## What is needed
Copy out each line below exactly as it appears.

Collected data
------------------------------
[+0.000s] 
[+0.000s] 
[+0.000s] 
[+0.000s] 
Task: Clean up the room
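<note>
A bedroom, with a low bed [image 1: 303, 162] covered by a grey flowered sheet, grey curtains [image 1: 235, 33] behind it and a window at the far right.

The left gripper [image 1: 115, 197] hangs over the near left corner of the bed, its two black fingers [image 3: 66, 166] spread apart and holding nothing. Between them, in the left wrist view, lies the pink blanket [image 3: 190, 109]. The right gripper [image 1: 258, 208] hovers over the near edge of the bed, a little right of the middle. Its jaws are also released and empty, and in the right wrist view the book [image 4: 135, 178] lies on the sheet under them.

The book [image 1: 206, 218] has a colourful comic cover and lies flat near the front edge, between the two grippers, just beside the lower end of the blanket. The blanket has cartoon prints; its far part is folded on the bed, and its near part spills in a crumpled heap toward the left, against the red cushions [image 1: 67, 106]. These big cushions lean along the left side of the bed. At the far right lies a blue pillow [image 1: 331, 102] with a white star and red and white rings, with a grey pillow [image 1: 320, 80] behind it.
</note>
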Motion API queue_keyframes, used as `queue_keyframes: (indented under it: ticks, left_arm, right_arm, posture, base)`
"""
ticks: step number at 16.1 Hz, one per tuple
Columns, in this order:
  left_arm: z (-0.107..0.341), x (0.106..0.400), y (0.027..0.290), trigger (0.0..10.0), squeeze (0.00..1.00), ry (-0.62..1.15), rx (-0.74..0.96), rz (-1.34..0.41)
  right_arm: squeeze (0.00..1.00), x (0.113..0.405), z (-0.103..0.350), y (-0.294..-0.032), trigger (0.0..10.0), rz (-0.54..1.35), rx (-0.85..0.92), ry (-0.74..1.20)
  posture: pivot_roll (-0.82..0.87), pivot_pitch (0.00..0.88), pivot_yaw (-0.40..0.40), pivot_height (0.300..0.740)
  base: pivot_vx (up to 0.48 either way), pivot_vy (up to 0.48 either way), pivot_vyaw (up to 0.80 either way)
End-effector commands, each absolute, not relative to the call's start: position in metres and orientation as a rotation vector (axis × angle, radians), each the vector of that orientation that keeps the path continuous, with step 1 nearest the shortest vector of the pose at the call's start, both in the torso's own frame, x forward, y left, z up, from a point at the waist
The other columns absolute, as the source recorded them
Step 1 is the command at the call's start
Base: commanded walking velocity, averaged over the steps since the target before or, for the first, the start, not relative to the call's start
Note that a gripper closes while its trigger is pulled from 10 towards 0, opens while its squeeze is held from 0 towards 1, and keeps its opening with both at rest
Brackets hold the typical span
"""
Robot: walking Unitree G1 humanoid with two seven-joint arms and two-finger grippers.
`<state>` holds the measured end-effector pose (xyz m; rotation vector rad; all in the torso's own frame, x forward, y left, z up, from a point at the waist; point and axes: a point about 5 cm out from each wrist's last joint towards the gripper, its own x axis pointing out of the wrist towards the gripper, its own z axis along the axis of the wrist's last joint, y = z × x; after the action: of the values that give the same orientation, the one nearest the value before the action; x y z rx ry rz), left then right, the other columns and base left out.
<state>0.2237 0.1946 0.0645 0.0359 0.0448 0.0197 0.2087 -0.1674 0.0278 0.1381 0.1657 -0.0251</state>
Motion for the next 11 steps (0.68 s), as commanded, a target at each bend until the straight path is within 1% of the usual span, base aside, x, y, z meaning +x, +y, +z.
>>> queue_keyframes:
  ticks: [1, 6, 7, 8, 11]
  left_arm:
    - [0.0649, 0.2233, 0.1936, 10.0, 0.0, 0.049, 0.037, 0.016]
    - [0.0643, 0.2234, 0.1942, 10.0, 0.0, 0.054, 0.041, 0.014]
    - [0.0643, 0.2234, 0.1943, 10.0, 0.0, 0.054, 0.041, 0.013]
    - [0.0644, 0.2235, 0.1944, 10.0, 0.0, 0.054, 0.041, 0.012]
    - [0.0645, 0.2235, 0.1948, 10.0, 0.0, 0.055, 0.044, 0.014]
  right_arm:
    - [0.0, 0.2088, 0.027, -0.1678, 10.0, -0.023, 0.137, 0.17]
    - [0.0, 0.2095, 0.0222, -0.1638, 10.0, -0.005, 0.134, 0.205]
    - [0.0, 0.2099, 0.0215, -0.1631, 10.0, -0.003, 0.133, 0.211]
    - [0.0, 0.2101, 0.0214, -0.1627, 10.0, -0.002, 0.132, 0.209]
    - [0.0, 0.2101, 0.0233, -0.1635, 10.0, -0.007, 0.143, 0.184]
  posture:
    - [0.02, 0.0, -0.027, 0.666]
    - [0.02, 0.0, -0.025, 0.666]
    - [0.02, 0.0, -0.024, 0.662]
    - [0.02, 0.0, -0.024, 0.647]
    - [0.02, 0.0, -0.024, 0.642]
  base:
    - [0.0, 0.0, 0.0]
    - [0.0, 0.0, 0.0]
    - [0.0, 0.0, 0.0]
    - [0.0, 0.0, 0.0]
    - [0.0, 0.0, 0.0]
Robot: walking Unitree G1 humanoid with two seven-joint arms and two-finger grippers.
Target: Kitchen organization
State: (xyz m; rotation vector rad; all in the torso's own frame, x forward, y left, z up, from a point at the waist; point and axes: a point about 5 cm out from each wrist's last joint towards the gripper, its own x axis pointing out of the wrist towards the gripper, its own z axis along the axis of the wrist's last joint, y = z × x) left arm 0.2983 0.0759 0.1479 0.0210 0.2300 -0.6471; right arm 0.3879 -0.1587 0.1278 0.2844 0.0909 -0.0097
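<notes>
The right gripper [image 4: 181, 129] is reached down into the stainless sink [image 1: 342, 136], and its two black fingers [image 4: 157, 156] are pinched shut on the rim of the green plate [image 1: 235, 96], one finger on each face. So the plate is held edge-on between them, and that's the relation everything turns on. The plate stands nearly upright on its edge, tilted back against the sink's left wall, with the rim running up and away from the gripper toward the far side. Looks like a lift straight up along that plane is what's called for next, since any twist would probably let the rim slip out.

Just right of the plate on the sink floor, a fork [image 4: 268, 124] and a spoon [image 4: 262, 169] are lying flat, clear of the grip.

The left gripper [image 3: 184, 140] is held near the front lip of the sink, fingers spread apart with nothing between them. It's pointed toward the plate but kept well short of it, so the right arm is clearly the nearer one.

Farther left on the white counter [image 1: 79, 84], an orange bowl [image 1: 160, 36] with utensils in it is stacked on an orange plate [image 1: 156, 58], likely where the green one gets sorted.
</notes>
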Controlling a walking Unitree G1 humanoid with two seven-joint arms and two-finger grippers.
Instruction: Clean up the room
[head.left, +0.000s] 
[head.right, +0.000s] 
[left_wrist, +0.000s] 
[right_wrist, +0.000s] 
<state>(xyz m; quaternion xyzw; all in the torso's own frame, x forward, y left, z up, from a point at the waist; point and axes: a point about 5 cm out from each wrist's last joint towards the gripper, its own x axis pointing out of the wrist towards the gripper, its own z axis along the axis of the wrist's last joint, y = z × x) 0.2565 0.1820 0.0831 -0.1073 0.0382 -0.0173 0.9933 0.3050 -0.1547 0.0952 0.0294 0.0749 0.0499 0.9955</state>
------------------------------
## Your response
[+0.000s] 
[+0.000s] 
[+0.000s] 
[+0.000s] 
Task: Clean up the room
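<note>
A bedroom, with a low bed [image 1: 303, 162] covered by a grey flowered sheet, grey curtains [image 1: 235, 33] behind it and a window at the far right.

The left gripper [image 1: 115, 197] hangs over the near left corner of the bed, its two black fingers [image 3: 66, 166] spread apart and holding nothing. Between them, in the left wrist view, lies the pink blanket [image 3: 190, 109]. The right gripper [image 1: 258, 208] hovers over the near edge of the bed, a little right of the middle. Its jaws are also released and empty, and in the right wrist view the book [image 4: 135, 178] lies on the sheet under them.

The book [image 1: 206, 218] has a colourful comic cover and lies flat near the front edge, between the two grippers, just beside the lower end of the blanket. The blanket has cartoon prints; its far part is folded on the bed, and its near part spills in a crumpled heap toward the left, against the red cushions [image 1: 67, 106]. These big cushions lean along the left side of the bed. At the far right lies a blue pillow [image 1: 331, 102] with a white star and red and white rings, with a grey pillow [image 1: 320, 80] behind it.
</note>
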Motion API queue_keyframes, used as `queue_keyframes: (indented under it: ticks, left_arm, right_arm, posture, base)`
"""
ticks: step number at 16.1 Hz, one per tuple
Columns, in this order:
  left_arm: z (-0.107..0.341), x (0.106..0.400), y (0.027..0.290), trigger (0.0..10.0), squeeze (0.00..1.00), ry (-0.62..1.15), rx (-0.74..0.96), rz (-1.34..0.41)
  right_arm: squeeze (0.00..1.00), x (0.113..0.405), z (-0.103..0.350), y (-0.294..-0.032), trigger (0.0..10.0), rz (-0.54..1.35), rx (-0.85..0.92), ry (-0.74..1.20)
  posture: pivot_roll (-0.82..0.87), pivot_pitch (0.00..0.88), pivot_yaw (-0.40..0.40), pivot_height (0.300..0.740)
  base: pivot_vx (up to 0.48 either way), pivot_vy (up to 0.48 either way), pivot_vyaw (up to 0.80 either way)
End-effector commands, each absolute, not relative to the call's start: position in metres and orientation as a rotation vector (axis × angle, radians), each the vector of that orientation that keeps the path continuous, with step 1 nearest the shortest vector of the pose at the call's start, both in the torso's own frame, x forward, y left, z up, from a point at the waist
The other columns absolute, as the source recorded them
Step 1 is the command at the call's start
Base: commanded walking velocity, averaged over the steps since the target before or, for the first, the start, not relative to the call's start
Note that a gripper closes while its trigger is pulled from 10 towards 0, opens while its squeeze is held from 0 towards 1, and keeps its opening with both at rest
Brackets hold the typical span
"""
Robot: walking Unitree G1 humanoid with two seven-joint arms and two-finger grippers.
`<state>` holds the measured end-effector pose (xyz m; rotation vector rad; all in the torso's own frame, x forward, y left, z up, from a point at the waist; point and axes: a point about 5 cm out from each wrist's last joint towards the gripper, its own x axis pointing out of the wrist towards the gripper, its own z axis along the axis of the wrist's last joint, y = z × x; after the action: of the values that give the same orientation, the one nearest the value before the action; x y z rx ry rz), left then right, the other columns and base left out.
<state>0.2237 0.1946 0.0645 0.0359 0.0448 0.0197 0.2087 -0.1674 0.0278 0.1381 0.1657 -0.0251</state>
Motion for the next 11 steps (0.68 s), as commanded, a target at each bend until the straight path is within 1% of the usual span, base aside, x, y, z meaning +x, +y, +z.
>>> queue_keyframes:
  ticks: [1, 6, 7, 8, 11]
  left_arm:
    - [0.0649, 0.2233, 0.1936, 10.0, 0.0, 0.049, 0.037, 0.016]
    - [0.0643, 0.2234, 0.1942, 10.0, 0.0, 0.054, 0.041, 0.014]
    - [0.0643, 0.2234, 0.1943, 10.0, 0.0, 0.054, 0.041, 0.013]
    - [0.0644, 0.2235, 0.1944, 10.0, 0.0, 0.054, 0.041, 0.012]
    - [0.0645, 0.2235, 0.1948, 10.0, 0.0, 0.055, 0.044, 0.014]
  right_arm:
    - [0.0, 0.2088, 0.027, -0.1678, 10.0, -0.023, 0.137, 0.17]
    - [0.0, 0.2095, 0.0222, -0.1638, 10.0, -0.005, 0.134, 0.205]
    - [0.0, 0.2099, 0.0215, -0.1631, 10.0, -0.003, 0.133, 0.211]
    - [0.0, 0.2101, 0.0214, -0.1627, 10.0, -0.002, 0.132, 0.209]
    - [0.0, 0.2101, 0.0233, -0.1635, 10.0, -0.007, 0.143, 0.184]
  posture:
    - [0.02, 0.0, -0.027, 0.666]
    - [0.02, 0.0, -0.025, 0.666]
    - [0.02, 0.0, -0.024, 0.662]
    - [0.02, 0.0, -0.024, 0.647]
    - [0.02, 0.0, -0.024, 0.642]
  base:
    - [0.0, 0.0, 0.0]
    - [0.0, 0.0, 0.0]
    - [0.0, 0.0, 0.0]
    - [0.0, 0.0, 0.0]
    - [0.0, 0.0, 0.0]
Robot: walking Unitree G1 humanoid with two seven-joint arms and two-finger grippers.
Target: Kitchen organization
State: (xyz m; rotation vector rad; all in the torso's own frame, x forward, y left, z up, from a point at the waist; point and axes: a point about 5 cm out from each wrist's last joint towards the gripper, its own x axis pointing out of the wrist towards the gripper, its own z axis along the axis of the wrist's last joint, y = z × x) left arm 0.2983 0.0759 0.1479 0.0210 0.2300 -0.6471; right arm 0.3879 -0.1587 0.1278 0.2844 0.0909 -0.0097
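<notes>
The right gripper [image 4: 181, 129] is reached down into the stainless sink [image 1: 342, 136], and its two black fingers [image 4: 157, 156] are pinched shut on the rim of the green plate [image 1: 235, 96], one finger on each face. So the plate is held edge-on between them, and that's the relation everything turns on. The plate stands nearly upright on its edge, tilted back against the sink's left wall, with the rim running up and away from the gripper toward the far side. Looks like a lift straight up along that plane is what's called for next, since any twist would probably let the rim slip out.

Just right of the plate on the sink floor, a fork [image 4: 268, 124] and a spoon [image 4: 262, 169] are lying flat, clear of the grip.

The left gripper [image 3: 184, 140] is held near the front lip of the sink, fingers spread apart with nothing between them. It's pointed toward the plate but kept well short of it, so the right arm is clearly the nearer one.

Farther left on the white counter [image 1: 79, 84], an orange bowl [image 1: 160, 36] with utensils in it is stacked on an orange plate [image 1: 156, 58], likely where the green one gets sorted.
</notes>
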Controlling a walking Unitree G1 humanoid with two seven-joint arms and two-finger grippers.
Instruction: Clean up the room
[head.left, +0.000s] 
[head.right, +0.000s] 
[left_wrist, +0.000s] 
[right_wrist, +0.000s] 
<state>(xyz m; quaternion xyzw; all in the torso's own frame, x forward, y left, z up, from a point at the waist; point and axes: a point about 5 cm out from each wrist's last joint towards the gripper, its own x axis pointing out of the wrist towards the gripper, its own z axis along the axis of the wrist's last joint, y = z × x) 0.2565 0.1820 0.0831 -0.1073 0.0382 -0.0173 0.9933 0.3050 -0.1547 0.0952 0.0294 0.0749 0.0499 0.9955</state>

The answer was written out completely.